**Stored data:**
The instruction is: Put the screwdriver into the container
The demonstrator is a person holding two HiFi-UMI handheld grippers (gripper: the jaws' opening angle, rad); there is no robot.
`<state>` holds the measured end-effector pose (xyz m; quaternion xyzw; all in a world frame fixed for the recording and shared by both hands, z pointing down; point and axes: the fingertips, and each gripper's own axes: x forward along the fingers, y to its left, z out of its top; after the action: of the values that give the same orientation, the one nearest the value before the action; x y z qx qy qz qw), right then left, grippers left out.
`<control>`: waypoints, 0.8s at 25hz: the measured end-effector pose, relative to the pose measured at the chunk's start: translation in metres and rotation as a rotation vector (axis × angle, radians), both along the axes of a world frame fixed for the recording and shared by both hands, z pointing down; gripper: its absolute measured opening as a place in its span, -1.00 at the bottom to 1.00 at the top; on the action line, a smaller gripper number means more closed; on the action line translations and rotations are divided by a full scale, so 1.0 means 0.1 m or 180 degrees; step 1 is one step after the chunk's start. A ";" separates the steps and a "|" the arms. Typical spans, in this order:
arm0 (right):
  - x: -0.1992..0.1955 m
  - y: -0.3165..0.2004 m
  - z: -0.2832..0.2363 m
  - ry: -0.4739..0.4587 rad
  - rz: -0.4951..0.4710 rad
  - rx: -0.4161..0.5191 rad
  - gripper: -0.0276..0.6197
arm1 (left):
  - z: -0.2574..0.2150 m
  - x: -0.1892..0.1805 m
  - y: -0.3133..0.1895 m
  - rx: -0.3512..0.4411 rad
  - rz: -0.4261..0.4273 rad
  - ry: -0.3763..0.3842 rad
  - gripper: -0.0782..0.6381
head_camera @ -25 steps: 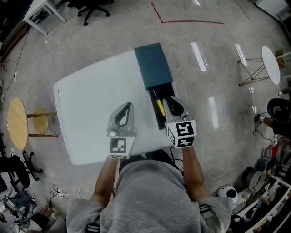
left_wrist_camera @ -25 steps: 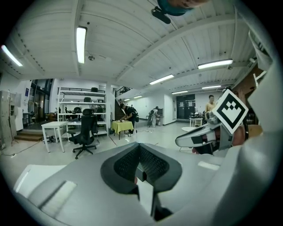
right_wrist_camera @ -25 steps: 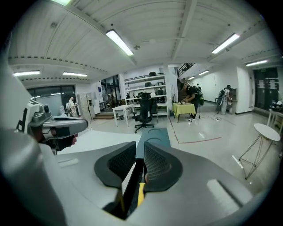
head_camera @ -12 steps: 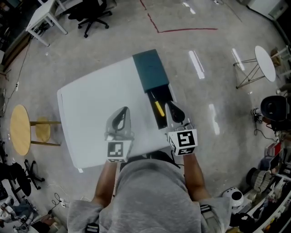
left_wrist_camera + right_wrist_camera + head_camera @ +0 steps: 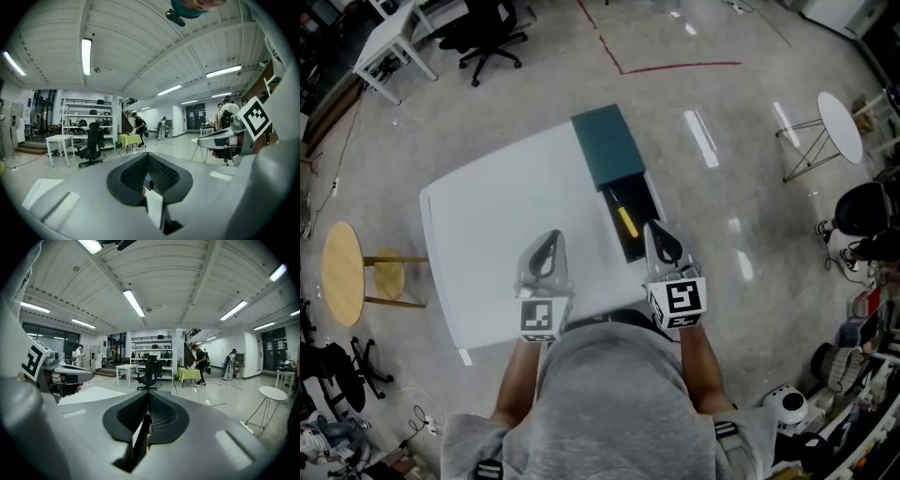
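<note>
On the white table (image 5: 487, 234) stands a teal container (image 5: 606, 148) with its dark drawer (image 5: 639, 202) pulled out toward me. A yellow-handled screwdriver (image 5: 626, 222) lies inside the drawer. My right gripper (image 5: 653, 228) hovers at the drawer's near right corner, just right of the screwdriver. Its jaws have just been closing and now stand shut with nothing between them (image 5: 149, 397). My left gripper (image 5: 550, 236) floats over bare table left of the drawer, shut and empty (image 5: 147, 159).
A round wooden stool (image 5: 342, 267) stands left of the table and a white round side table (image 5: 839, 127) at the right. An office chair (image 5: 492, 23) and a white desk (image 5: 389, 42) are beyond the table. Clutter lines the lower right floor.
Both grippers have drawn back toward me. The right one has pulled off the drawer, where the screwdriver stays lying.
</note>
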<state>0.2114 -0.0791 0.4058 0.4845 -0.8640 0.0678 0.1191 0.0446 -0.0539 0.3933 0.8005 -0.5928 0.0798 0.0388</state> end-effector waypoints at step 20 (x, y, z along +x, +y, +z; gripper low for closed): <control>0.03 0.02 0.04 0.0000 0.0021 -0.0068 -0.91 | 0.01 0.01 -0.03 0.0001 0.0018 -0.0021 -0.75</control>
<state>0.2140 -0.0768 0.4095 0.4861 -0.8616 0.0774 0.1240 0.0456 -0.0567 0.3944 0.8019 -0.5906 0.0824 0.0364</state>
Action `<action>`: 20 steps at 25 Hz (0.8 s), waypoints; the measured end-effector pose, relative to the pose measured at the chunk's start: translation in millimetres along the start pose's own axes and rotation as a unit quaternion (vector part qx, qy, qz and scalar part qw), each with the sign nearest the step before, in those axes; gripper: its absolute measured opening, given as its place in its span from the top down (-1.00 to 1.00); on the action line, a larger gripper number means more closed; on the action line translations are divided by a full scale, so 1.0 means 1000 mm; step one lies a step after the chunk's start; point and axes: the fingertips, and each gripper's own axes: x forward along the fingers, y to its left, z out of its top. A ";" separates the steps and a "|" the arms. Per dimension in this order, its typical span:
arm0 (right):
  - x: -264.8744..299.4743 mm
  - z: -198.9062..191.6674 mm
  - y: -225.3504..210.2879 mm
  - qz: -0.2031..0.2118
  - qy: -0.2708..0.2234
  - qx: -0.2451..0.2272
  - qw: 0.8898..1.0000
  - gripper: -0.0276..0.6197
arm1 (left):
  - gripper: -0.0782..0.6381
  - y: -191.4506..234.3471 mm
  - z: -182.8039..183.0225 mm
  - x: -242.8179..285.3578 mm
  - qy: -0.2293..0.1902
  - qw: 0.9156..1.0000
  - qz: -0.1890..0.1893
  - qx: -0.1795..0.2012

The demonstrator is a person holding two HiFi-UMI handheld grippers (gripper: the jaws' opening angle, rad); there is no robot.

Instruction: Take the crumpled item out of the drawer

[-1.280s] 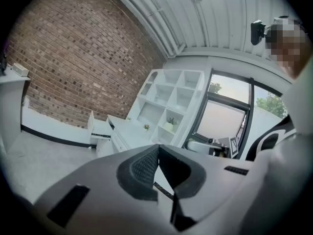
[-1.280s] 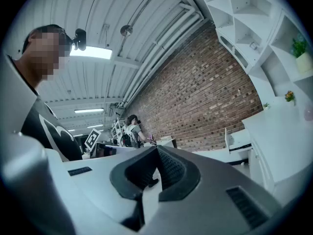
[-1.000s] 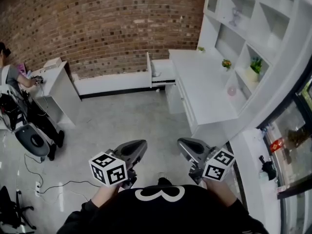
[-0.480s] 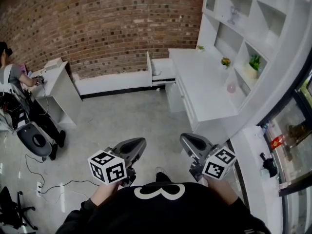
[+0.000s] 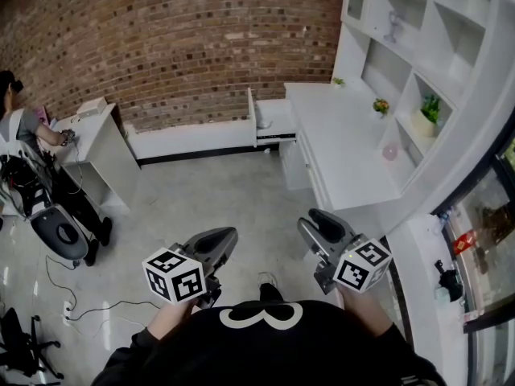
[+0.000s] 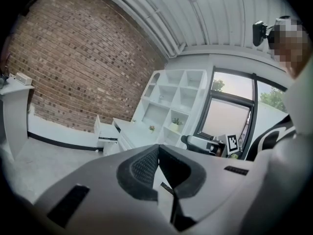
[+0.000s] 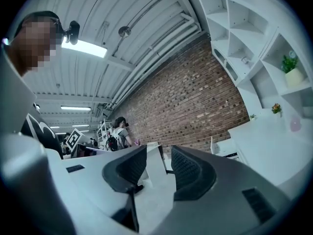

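both tools ride level, well apart from the open drawer (image 5: pixel 272 121) at the table (image 5: pixel 342 147) end; approach stage, likely. left tool (image 5: pixel 224 238) pinched shut, empty. right tool (image 5: pixel 316 220) narrow, jaws just been opening, empty. crumpled item unseen, presumably in the drawer.

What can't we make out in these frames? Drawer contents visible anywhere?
- Inside of the open white drawer: head view, too far and too small; no crumpled item can be made out.
- Same drawer in both gripper views: tiny, and its own walls hide the inside.
- Small pink object on the white desk: head view, too small to identify.
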 end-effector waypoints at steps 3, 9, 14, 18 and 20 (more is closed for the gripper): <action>0.021 0.003 -0.020 -0.002 0.004 0.003 1.000 0.43 | 0.77 0.023 0.008 0.013 0.001 1.000 0.009 -0.007; 0.073 0.006 -0.073 -0.005 0.018 0.014 1.000 0.23 | 0.77 0.075 0.027 0.051 0.004 0.999 0.028 -0.022; 0.122 0.014 -0.125 0.000 0.028 0.018 0.999 0.13 | 0.77 0.123 0.046 0.096 0.010 0.999 0.041 -0.032; 0.160 0.020 -0.165 0.011 0.037 0.016 0.999 -0.03 | 0.78 0.163 0.059 0.139 0.019 0.998 0.048 -0.044; 0.177 0.022 -0.185 0.012 0.042 0.015 0.999 -0.11 | 0.77 0.183 0.063 0.159 0.027 0.997 0.054 -0.049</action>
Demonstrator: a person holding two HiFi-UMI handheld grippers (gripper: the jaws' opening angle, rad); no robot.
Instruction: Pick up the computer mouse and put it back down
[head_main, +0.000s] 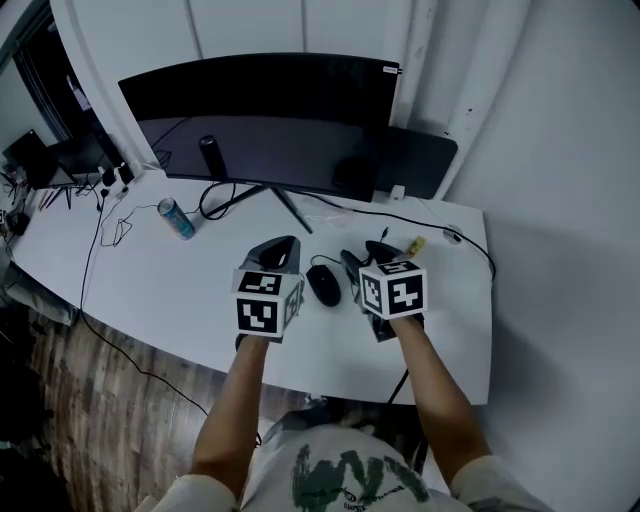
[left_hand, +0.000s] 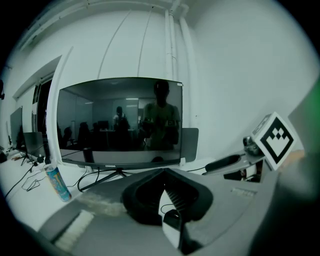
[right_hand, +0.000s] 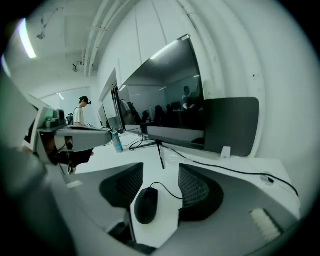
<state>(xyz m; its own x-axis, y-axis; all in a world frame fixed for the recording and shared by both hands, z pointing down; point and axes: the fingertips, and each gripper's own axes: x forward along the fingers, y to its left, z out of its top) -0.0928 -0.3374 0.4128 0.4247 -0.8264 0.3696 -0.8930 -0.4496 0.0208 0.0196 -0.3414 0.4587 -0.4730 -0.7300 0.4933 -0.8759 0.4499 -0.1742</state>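
Note:
The black wired computer mouse (head_main: 323, 284) lies on the white desk (head_main: 180, 290), between the two grippers in the head view. My right gripper (head_main: 365, 257) hangs just right of it, jaws apart. In the right gripper view the mouse (right_hand: 146, 205) shows in the gap of that gripper (right_hand: 160, 189), lying on the desk below, nearer the left pad (right_hand: 125, 185), and neither pad presses it. My left gripper (head_main: 280, 250) is held left of the mouse. In its own view the left gripper (left_hand: 165, 175) has its tips together with nothing in them.
A wide curved monitor (head_main: 260, 120) stands at the back on a splayed stand. A drink can (head_main: 176, 218) and a dark cylinder (head_main: 209, 155) are at the back left. Cables run across the desk. The desk's front edge (head_main: 330, 385) is near. A person (right_hand: 82, 112) stands far off.

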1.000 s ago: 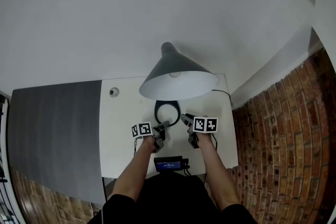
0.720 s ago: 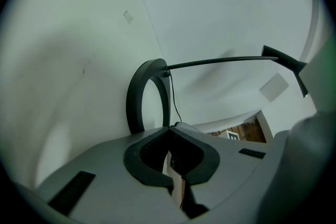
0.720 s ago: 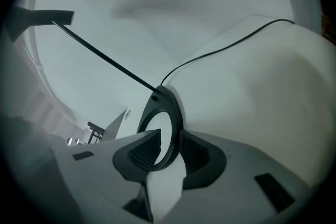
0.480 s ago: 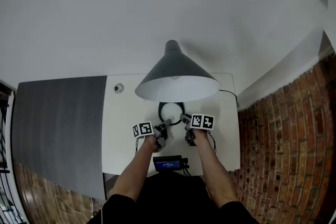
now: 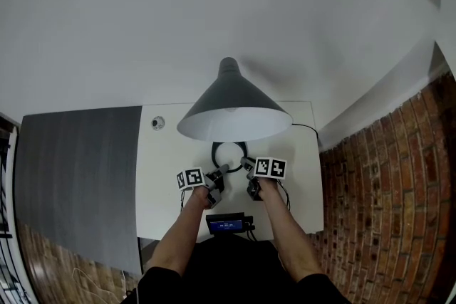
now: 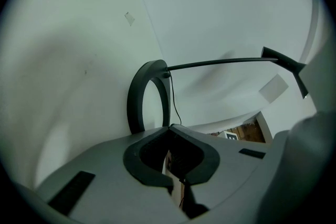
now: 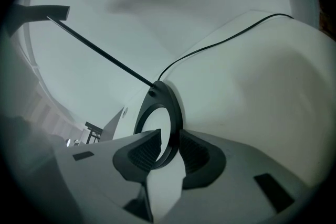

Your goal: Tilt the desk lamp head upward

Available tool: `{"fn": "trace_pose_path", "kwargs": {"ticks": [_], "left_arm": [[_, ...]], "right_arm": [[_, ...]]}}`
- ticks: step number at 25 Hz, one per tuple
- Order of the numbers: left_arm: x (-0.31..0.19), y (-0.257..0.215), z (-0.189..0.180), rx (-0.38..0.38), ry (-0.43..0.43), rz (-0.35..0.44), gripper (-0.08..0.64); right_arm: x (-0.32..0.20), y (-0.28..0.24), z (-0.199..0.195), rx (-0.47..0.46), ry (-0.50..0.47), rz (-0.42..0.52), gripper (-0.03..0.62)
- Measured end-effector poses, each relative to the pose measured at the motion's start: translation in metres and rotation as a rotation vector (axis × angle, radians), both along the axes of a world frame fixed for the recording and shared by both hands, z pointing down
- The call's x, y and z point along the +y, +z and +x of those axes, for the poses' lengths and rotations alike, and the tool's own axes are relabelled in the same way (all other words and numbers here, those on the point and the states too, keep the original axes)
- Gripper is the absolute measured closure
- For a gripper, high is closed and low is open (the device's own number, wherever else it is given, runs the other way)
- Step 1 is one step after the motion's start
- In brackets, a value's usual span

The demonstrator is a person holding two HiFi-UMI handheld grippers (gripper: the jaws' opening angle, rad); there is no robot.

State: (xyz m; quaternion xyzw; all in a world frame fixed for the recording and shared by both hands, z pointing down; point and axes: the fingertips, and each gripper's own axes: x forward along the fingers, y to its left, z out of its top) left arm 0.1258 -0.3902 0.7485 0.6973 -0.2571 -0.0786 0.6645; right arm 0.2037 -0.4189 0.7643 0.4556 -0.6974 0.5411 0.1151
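Observation:
The desk lamp's dark grey cone shade [image 5: 235, 100] hangs over its black ring base [image 5: 228, 151] on the white table [image 5: 167, 181]. A thin arm [image 6: 220, 63] runs from the ring base [image 6: 137, 97] up to the head. My left gripper [image 5: 222, 169] sits just in front of the ring's left side. Its jaws [image 6: 169, 127] are shut with nothing between them. My right gripper [image 5: 247, 164] is at the ring's right side. It stands open [image 7: 169, 135] and straddles the rim of the ring base [image 7: 173, 107].
A black cable [image 5: 303, 126] leaves the base toward the table's right back corner. A small round fitting [image 5: 157, 123] sits at the back left. A dark grey panel [image 5: 78, 174] adjoins the table on the left, and a brick wall [image 5: 385, 189] stands on the right.
My right gripper has come down and slightly left onto the ring base's rim, jaws unchanged. The left gripper has stayed where it was. The lamp shade has not tilted.

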Motion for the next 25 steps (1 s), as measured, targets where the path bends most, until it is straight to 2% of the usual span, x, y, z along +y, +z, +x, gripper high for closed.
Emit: {"fn": "trace_pose_path", "kwargs": {"ticks": [7,12,16,18,20,23,25], "left_arm": [[-0.001,0.000,-0.001,0.004,0.003,0.002,0.551],[-0.002,0.001,-0.003,-0.004,0.007,0.003,0.551],[0.009,0.002,-0.001,-0.018,0.051,0.002,0.551],[0.015,-0.003,-0.005,-0.002,0.057,0.013,0.551],[0.017,-0.015,-0.014,0.040,0.039,0.040,0.551],[0.019,-0.046,-0.029,0.109,0.008,0.098,0.549],[0.025,-0.066,-0.038,0.139,-0.005,0.113,0.551]], "right_arm": [[0.001,-0.001,-0.001,0.002,0.026,0.002,0.477],[0.003,0.002,-0.003,0.026,-0.001,0.004,0.480],[0.012,0.003,0.005,0.023,0.032,-0.010,0.488],[0.024,-0.006,0.011,-0.046,0.093,-0.003,0.488],[0.038,-0.030,0.016,-0.192,0.180,0.035,0.489],[0.058,-0.092,0.022,-0.425,0.282,0.145,0.489],[0.073,-0.131,0.025,-0.492,0.312,0.214,0.489]]}}
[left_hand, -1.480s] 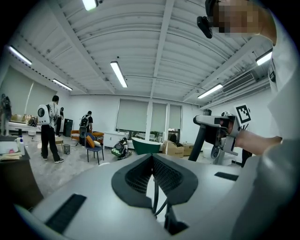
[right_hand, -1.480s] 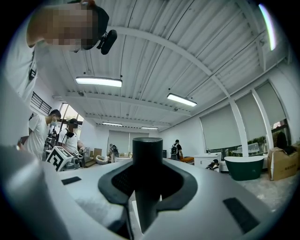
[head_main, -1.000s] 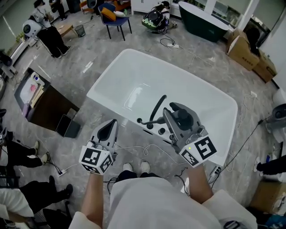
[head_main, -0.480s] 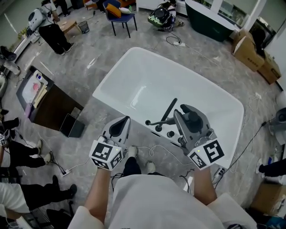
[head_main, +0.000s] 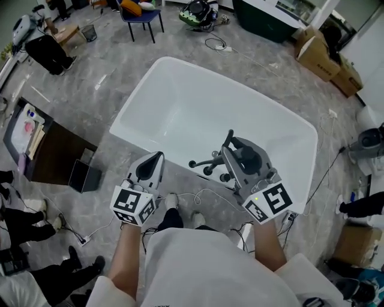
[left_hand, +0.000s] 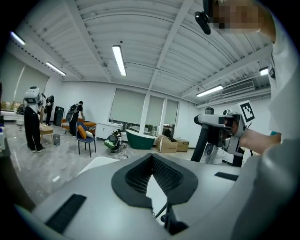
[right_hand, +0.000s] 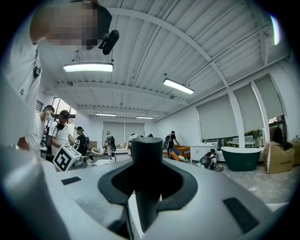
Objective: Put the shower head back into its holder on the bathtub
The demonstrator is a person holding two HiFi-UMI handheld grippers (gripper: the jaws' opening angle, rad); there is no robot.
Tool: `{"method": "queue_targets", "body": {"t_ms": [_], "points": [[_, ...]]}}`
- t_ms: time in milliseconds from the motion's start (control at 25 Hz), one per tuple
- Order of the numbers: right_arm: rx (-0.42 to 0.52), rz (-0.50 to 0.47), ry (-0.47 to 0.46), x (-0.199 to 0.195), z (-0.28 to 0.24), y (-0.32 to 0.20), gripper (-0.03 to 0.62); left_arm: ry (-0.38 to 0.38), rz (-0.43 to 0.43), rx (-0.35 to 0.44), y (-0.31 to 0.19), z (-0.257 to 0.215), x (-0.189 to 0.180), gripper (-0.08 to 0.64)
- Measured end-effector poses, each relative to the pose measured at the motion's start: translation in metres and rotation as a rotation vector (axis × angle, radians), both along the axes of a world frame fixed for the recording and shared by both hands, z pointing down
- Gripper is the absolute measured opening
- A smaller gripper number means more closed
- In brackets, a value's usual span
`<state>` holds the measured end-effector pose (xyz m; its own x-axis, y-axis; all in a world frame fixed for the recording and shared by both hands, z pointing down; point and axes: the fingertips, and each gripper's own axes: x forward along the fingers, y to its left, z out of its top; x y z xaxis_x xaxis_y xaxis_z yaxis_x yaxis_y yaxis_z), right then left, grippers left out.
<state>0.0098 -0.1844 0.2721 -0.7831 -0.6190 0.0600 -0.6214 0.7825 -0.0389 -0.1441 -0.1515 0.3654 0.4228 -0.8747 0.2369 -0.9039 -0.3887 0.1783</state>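
Note:
The white bathtub (head_main: pixel 180 67) lies in front of me, its black taps and knobs (head_main: pixel 207 163) on the near rim. My right gripper (head_main: pixel 230 146) hovers over those taps, shut on the black shower head (head_main: pixel 230 136). Only the tip shows past the jaws in the head view. In the right gripper view its round black handle (right_hand: pixel 146 161) stands upright between the pads. The left gripper view shows that handle (left_hand: pixel 201 145) hanging down from the right gripper. My left gripper (head_main: pixel 157 155) is at the tub's near rim, left of the taps, shut and empty.
A dark cabinet (head_main: pixel 51 153) stands on the floor to the left. White cables (head_main: pixel 201 195) run by my feet. Beyond the tub are a blue chair (head_main: pixel 135 12), a dark green tub (head_main: pixel 264 21) and cardboard boxes (head_main: pixel 327 54). People stand at the left edge.
Both grippers have moved along the tub's near rim. The shower head stays in the right gripper, with less of its black handle now showing past the jaws.

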Motion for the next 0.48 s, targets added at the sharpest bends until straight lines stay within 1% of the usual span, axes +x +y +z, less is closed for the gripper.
{"method": "queue_targets", "body": {"t_ms": [360,480], "points": [[-0.062,0.039,0.060,-0.021,0.037,-0.019,0.107,0.044,0.045,-0.045,-0.028,0.028,-0.015,0.011],[-0.071,0.056,0.076,-0.025,0.047,-0.021,0.107,0.038,0.069,-0.055,-0.031,0.037,-0.016,0.011]]}}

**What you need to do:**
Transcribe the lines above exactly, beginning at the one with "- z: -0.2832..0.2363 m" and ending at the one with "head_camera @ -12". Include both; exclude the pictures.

**Exercise solution:**
  - z: -0.2832..0.2363 m
  - ry: -0.4739..0.4587 rad
  - rz: -0.4951..0.4710 rad
  - rx: -0.4161..0.5191 rad
  - gripper: -0.0276..0.6197
arm1 (left):
  - z: -0.2574..0.2150 m
  - x: -0.1892..0.1805 m
  - y: -0.3133..0.1895 m
  - rx: -0.3512..0.4411 rad
  - rz: -0.4261..0.4273 rad
  - ry: -0.3763..0.3842 rad
  - gripper: -0.0782..0.6381
head_camera @ -25 steps: 
left_wrist_camera @ -25 steps: 
right_wrist_camera @ -25 steps: 
head_camera @ -12 steps: 

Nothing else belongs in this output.